On the heels of that breakfast a somewhat surprising announcement came as the president declared his intention to maintain the White House Faith-Based Office but would add Neighborhood Partnerships to its scope of responsibilities. Hopes were again elevated by social conservatives only to be dashed as they began to sort out what type of influence this “diverse” group of the newly-appointed members would have on President Obama. The social conservative point of view would indeed be a distinct minority.
As potential White House staffers and advisors were being vetted, a series of questionable appointments were made to assemble the president’s team. One example that especially stands out was the confirmation of David Ogden for the office of Deputy Attorney General in mid March. Our new number two law enforcement officer for the country has distinguished himself nationwide as a champion for the porn industry. He has successfully represented Penthouse, Playboy and other hard core pornographic entities. Once he defended the right of a pedophile to have in his possession images of partially-clad children in suggestive poses. It would be understandable to wonder how aggressive this team will enforce the laws on the books.
The president recently suggested in Turkey that we are not a nation rooted in Christian beliefs but a nation of citizens who are “bound by ideals and a set of values.” I would hasten to ask: Mr. President, where do you think those ideals and values originated from?
Other disappointments of note include his consideration of overturning “conscience clause” protections for medical providers who do not wish to participate in abortions or prescribe contraception and the exclusion of religious schools and universities from receiving any funds from the federal stimulus package.
The election of President Barack Obama was truly a historic milestone for the United States of America. In some quarters he has proven to be a very popular figure both here and abroad, particularly with secular humanists. But one must look beyond his popularity and consider his worldview, where he has taken us and where he will take us in the future.

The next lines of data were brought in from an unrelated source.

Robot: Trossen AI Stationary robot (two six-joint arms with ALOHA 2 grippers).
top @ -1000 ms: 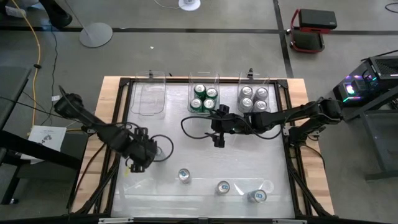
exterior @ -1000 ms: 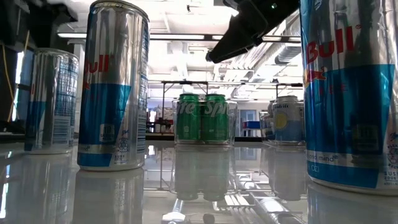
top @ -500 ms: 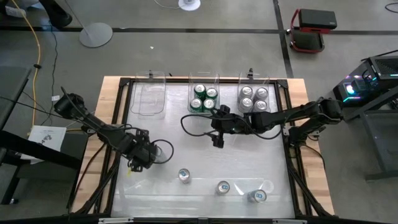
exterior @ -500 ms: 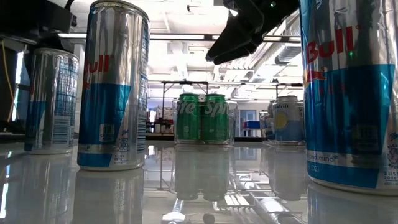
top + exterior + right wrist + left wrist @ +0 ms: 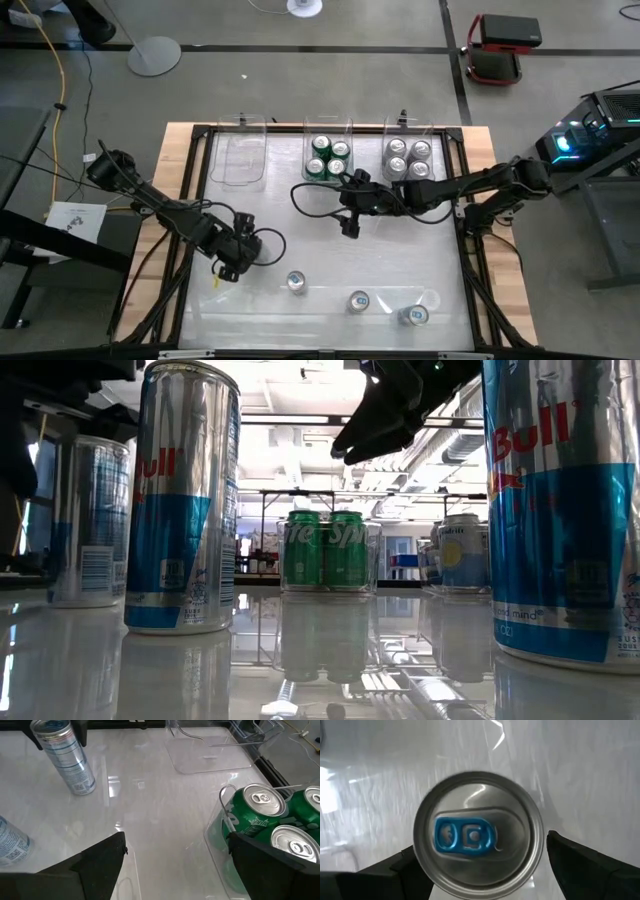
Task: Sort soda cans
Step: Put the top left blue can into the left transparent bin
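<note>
A silver-and-blue soda can [image 5: 477, 835] stands upright on the table, its blue tab facing up. My left gripper [image 5: 240, 256] is open above it, with one finger [image 5: 375, 875] on each side of the can's top [image 5: 50, 726]; I cannot tell whether they touch. Three more silver-and-blue cans [image 5: 296, 282], [image 5: 359, 300], [image 5: 413, 315] stand near the table's near edge. My right gripper [image 5: 350, 224] hangs open above the table [image 5: 385, 410], in front of the bin holding the green cans [image 5: 260, 805].
Three clear bins stand along the far edge. The left one [image 5: 242, 158] holds nothing. The middle one [image 5: 345, 125] holds green cans and the right one [image 5: 430, 130] holds silver cans. Bare glossy table [image 5: 330, 260] lies between the two arms.
My left gripper has moved toward the table's right and near edges and has come down over the leftmost can, so that its fingers now stand on either side of the can's top. The cans have stayed where they were.
</note>
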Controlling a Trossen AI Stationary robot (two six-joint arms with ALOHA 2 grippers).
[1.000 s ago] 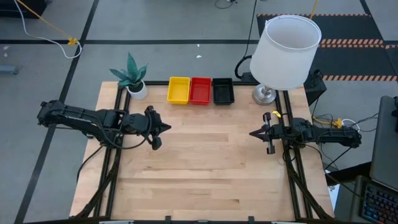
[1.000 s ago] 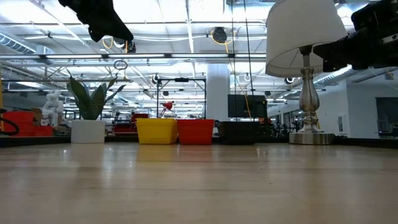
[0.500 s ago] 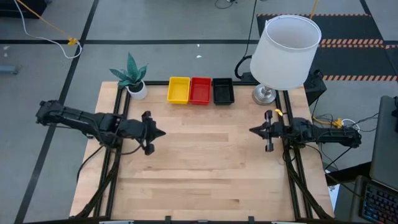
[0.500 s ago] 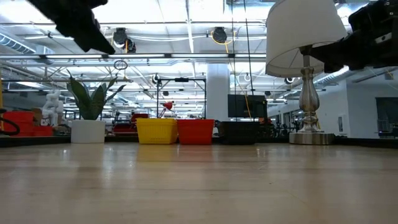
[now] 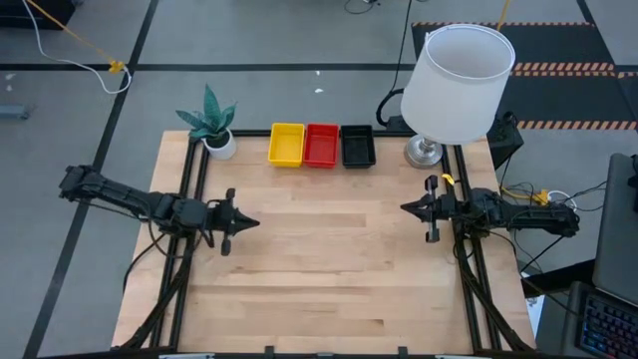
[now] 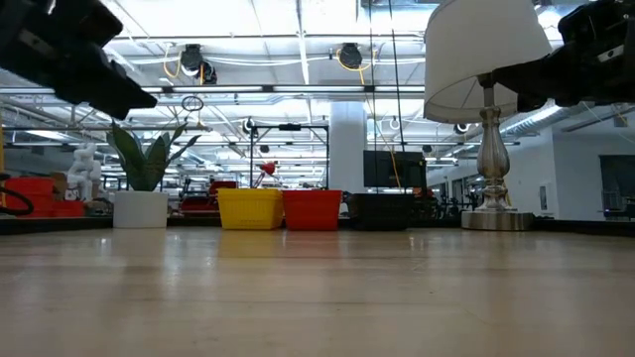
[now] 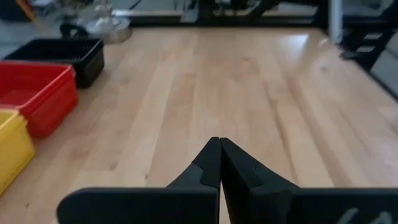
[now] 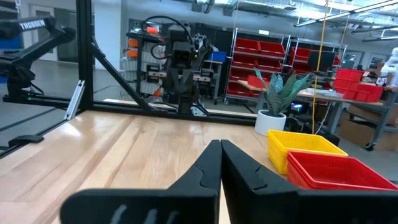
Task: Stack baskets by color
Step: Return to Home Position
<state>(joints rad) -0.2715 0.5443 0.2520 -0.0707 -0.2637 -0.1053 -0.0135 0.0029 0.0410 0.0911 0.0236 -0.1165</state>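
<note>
Three baskets stand side by side on their bases along the table's far edge: a yellow basket [image 5: 286,144], a red basket [image 5: 321,145] and a black basket [image 5: 357,146]. My left gripper [image 5: 253,222] is shut and empty at the table's left side, well short of them. My right gripper [image 5: 405,209] is shut and empty at the table's right side. In the left wrist view the closed fingertips [image 7: 219,144] point across bare wood, with the black basket [image 7: 62,55], red basket [image 7: 37,87] and yellow basket [image 7: 9,146] off to one side.
A white lamp [image 5: 459,80] stands at the far right corner, close behind my right arm. A small potted plant [image 5: 212,125] sits at the far left corner. The wooden table [image 5: 329,269] shows bare wood between and in front of the arms.
My left gripper has drawn back toward the table's left edge and sunk lower, staying shut; in the low view it has dropped and slid out toward the picture's left. The baskets have not moved.
</note>
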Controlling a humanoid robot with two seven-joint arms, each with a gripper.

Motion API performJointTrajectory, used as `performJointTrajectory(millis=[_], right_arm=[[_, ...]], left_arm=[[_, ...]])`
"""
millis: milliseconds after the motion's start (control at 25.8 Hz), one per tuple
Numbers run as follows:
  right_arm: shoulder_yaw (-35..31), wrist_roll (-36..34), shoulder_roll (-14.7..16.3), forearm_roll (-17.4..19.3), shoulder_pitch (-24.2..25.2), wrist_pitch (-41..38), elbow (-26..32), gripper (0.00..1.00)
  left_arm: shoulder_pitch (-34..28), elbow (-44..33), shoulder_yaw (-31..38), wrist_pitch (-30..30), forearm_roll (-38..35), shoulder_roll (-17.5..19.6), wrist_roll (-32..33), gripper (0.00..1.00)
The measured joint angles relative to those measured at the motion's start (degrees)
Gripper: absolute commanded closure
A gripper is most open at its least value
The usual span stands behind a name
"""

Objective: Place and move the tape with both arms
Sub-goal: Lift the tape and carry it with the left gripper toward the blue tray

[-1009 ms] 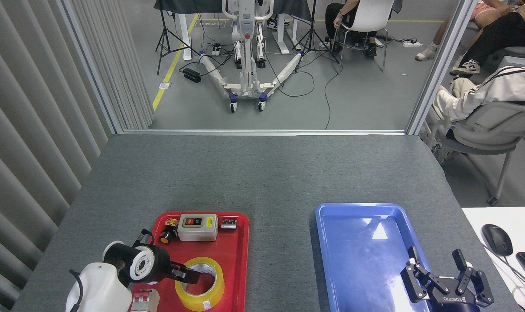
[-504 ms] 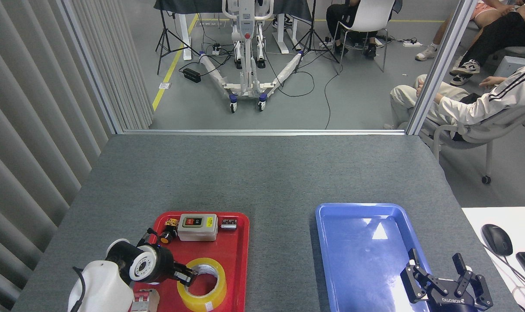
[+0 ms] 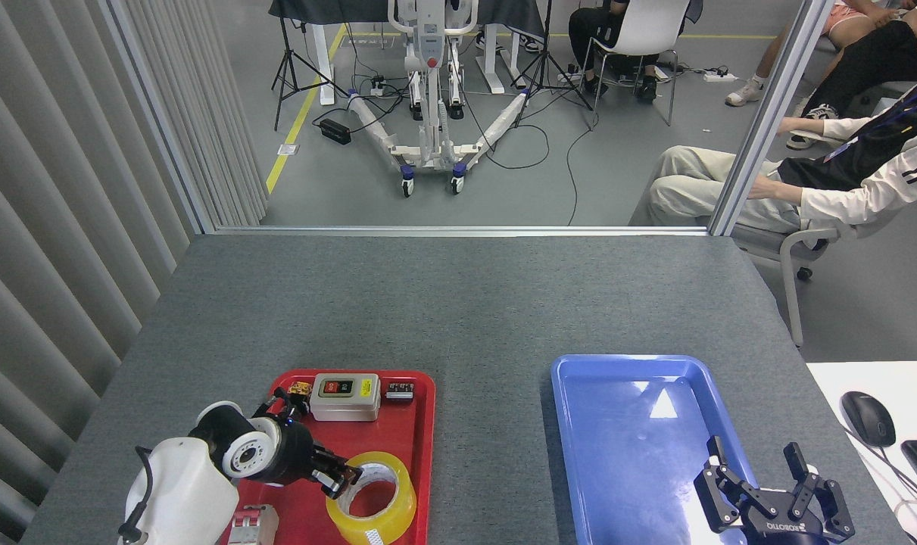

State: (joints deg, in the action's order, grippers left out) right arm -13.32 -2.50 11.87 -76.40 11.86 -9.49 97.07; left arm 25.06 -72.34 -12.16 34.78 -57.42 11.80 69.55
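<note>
Left gripper (image 3: 342,478) jaws pinch the tape (image 3: 371,497) wall at its 10 o'clock, in the red tray (image 3: 416,424). Lift straight, slowly. Right gripper (image 3: 768,492) jaws wide, idle.

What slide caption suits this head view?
Left hand grips translucent yellow tape roll in red tray; right hand open over blue tray.

place: robotics lab | 12 o'clock: wheeled lift rig (image 3: 430,98), tripods (image 3: 291,68), floor cables | 2 o'clock: seated people (image 3: 806,189)
</note>
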Motion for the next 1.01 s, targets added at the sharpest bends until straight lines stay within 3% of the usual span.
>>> performJointTrajectory(millis=[116,310,427,659,1009], right_arm=[[-0.19,-0.49,-0.13,-0.11,0.14,-3.01,-0.08,0.0],[-1.7,-1.13,-0.13,-0.23,0.26,-16.66,-1.51,0.0],[-2.82,-2.32,-0.01,-0.25,0.27,-23.71,-2.31,0.0],[-3.45,-5.91,0.17,-0.02,0.27,-33.94,-2.74,0.0],[-0.01,-7.16,-0.17,1.06,0.96,-35.49,-1.64,0.0]], left_arm=[[1.93,0.18,3.89,4.11,6.93,-1.6,0.0,1.0],[3.4,6.89,12.97,9.31,32.34,-8.47,-1.09,1.0],[3.71,10.97,13.42,9.86,39.68,-10.91,-1.57,1.0],[4.35,13.32,3.67,10.19,41.44,-15.74,-4.77,1.0],[5.29,13.21,-1.94,10.24,40.56,-18.08,-5.47,1.0]])
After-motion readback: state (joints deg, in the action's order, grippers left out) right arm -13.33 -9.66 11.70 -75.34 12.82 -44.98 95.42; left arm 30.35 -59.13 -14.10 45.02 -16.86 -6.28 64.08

The true test before Christians is to be faithful to God’s word and principles. We must be uncompromising when it comes to the sanctity of human life, the defense and protection of God’s ordained union of a man and a woman in marriage and the protection of little children at all costs from those who would do them harm. We must renew our commitment to live a pure life of faith in Jesus Christ in everything we do, every decision we make—and not be afraid, ashamed or hindered by political correctness to stand in the name of Jesus, and to acknowledge that one’s good name, character if you will, is more important than silver, gold, power or prestige.
To these we must pledge our sacred honor. In these principles we must evaluate and pray for the President of the United States.